Re-allocation of Capital
For nearly every organization, there is only so much money to go around. Re-allocating capital to the most deserving risk management response strategies demands a considerable amount of time, energy, and focus to ensure the most important risks are sufficiently mitigated. For instance, a life sciences organization granted $10,000 for a contingency planning application/tool only after months of debate.

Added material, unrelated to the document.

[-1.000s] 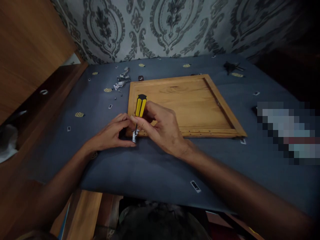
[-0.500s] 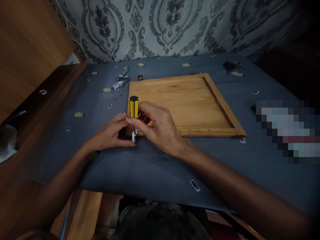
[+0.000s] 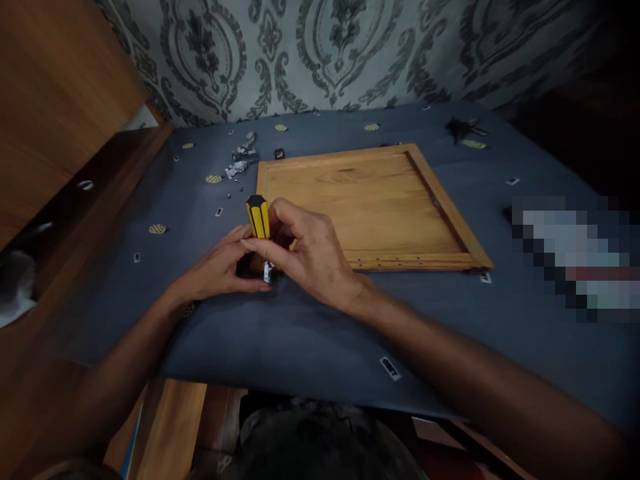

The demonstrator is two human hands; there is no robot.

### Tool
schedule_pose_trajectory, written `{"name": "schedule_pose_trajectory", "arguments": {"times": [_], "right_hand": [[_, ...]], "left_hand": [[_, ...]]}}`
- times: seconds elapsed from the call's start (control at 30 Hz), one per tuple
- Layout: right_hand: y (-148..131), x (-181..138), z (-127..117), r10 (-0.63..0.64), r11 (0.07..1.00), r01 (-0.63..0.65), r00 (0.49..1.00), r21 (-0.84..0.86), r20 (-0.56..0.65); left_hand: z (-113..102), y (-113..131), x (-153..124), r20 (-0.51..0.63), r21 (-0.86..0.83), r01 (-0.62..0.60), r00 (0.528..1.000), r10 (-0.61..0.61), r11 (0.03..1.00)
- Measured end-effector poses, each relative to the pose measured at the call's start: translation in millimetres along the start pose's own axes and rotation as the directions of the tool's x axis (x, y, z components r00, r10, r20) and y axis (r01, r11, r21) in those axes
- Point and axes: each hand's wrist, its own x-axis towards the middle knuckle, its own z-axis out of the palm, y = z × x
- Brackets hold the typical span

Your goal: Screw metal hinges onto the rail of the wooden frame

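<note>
A yellow-and-black screwdriver (image 3: 259, 219) stands nearly upright at the near left corner of a wooden panel (image 3: 345, 200) with a raised frame. My right hand (image 3: 313, 257) is closed around the lower part of its handle. Below it a small silver metal hinge (image 3: 267, 272) sits at the panel's corner. My left hand (image 3: 225, 263) steadies the hinge, its thumb at the hinge's near end and its fingers by the screwdriver. The screwdriver's tip is hidden behind my right hand and fingers.
A pile of silver hinges (image 3: 243, 159) lies at the back left, with small screws (image 3: 235, 189) nearby. A dark object (image 3: 465, 129) rests at the back right. The dark blue patterned cloth (image 3: 320, 340) covers the table. Wooden furniture (image 3: 55, 100) borders the left side.
The screwdriver's handle top has tilted to the left, and my right hand has shifted slightly left with it. My left hand stays at the hinge.
</note>
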Motion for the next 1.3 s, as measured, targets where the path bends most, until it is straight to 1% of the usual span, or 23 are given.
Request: {"name": "schedule_pose_trajectory", "arguments": {"times": [0.13, 0.23, 0.3, 0.4, 0.47, 0.53, 0.6, 0.67, 0.73, 0.83, 0.93, 1.1, 1.3], "right_hand": [[1, -2, 3, -0.017, 1.0, 0.016, 0.998, -0.022, -0.06], [-5, -3, 1, -0.046, 0.999, 0.047, 0.994, 0.003, -0.097], [-13, -2, -3, -0.022, 0.999, 0.028, 0.986, 0.034, -0.165], [-21, 1, -11, 0.082, 0.994, -0.058, 0.964, 0.097, -0.255], [-20, 1, -14, 0.142, 0.988, -0.122, 0.961, 0.099, -0.239], [-15, 0, -15, 0.17, 0.983, -0.153, 0.969, 0.104, -0.178], [-9, -3, -13, 0.16, 0.982, -0.145, 0.978, 0.118, -0.134], [-4, -5, -11, 0.136, 0.988, -0.126, 0.984, 0.09, -0.117], [-1, -8, -8, 0.114, 0.993, -0.109, 0.987, 0.05, -0.109], [0, -9, -7, 0.11, 0.993, -0.107, 0.991, 0.04, -0.081], [-1, -9, -6, 0.104, 0.994, -0.102, 0.992, 0.035, -0.072], [0, -9, -5, 0.107, 0.994, -0.105, 0.991, 0.028, -0.077], [1, -8, -7, 0.061, 0.998, -0.062, 0.994, -0.009, -0.095]], "left_hand": [[0, 0, 0, 0.005, 0.003, -0.008, 1.0, 0.008, 1.0], [0, 1, 0, -0.009, -0.011, -0.021, 1.0, 0.02, 1.0], [0, 3, 0, -0.017, -0.028, -0.037, 0.999, 0.037, 0.999], [-2, 5, 0, -0.004, -0.04, -0.051, 0.999, 0.051, 0.998], [-3, 5, 1, 0.006, -0.041, -0.045, 0.999, 0.045, 0.998], [-4, 5, 1, 0.016, -0.038, -0.033, 0.999, 0.034, 0.999], [-3, 3, 1, 0.017, -0.032, -0.023, 1.0, 0.024, 0.999], [-2, 1, 0, 0.009, -0.025, -0.023, 1.0, 0.023, 0.999], [-1, -1, 0, -0.003, -0.024, -0.036, 0.999, 0.036, 0.999], [0, -1, 0, -0.018, -0.03, -0.074, 0.997, 0.073, 0.997], [-2, 2, 1, -0.026, -0.03, -0.087, 0.996, 0.086, 0.996], [-4, 6, 1, -0.001, -0.019, -0.041, 0.999, 0.041, 0.999], [-3, 5, 2, 0.001, -0.034, -0.042, 0.999, 0.042, 0.999]]}}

While several managers argued the prolonged debate was senseless given the perceived value and relatively inconsequential cost, the use of the tool subsequently resulted in $800,000 of reduced cost associated with an unexpected and immediate product recall by the vendor of a key ingredient.
Cultivating the Workforce
On a macro scale, promoting enterprise-wide thinking about risks may be the most effective risk management response strategy. Big issues often emerge from small areas of the enterprise. Often enough it is the individuals who are low on the totem pole that identify big risks, yet do not have the confidence, empowerment, or other mechanisms to safely raise concerns without the fear of reprisal. The janitors at Penn State, branch banking personnel within Wells Fargo and mid-level engineers within Volkswagen were acutely aware of “the problem”. However, neither of these organizations had the mechanisms in place to inform the right people of the risks until the rupture was far too great. Risk management response strategies should begin at the top of an organization, but an effective ERM program must incorporate all individuals from within the enterprise.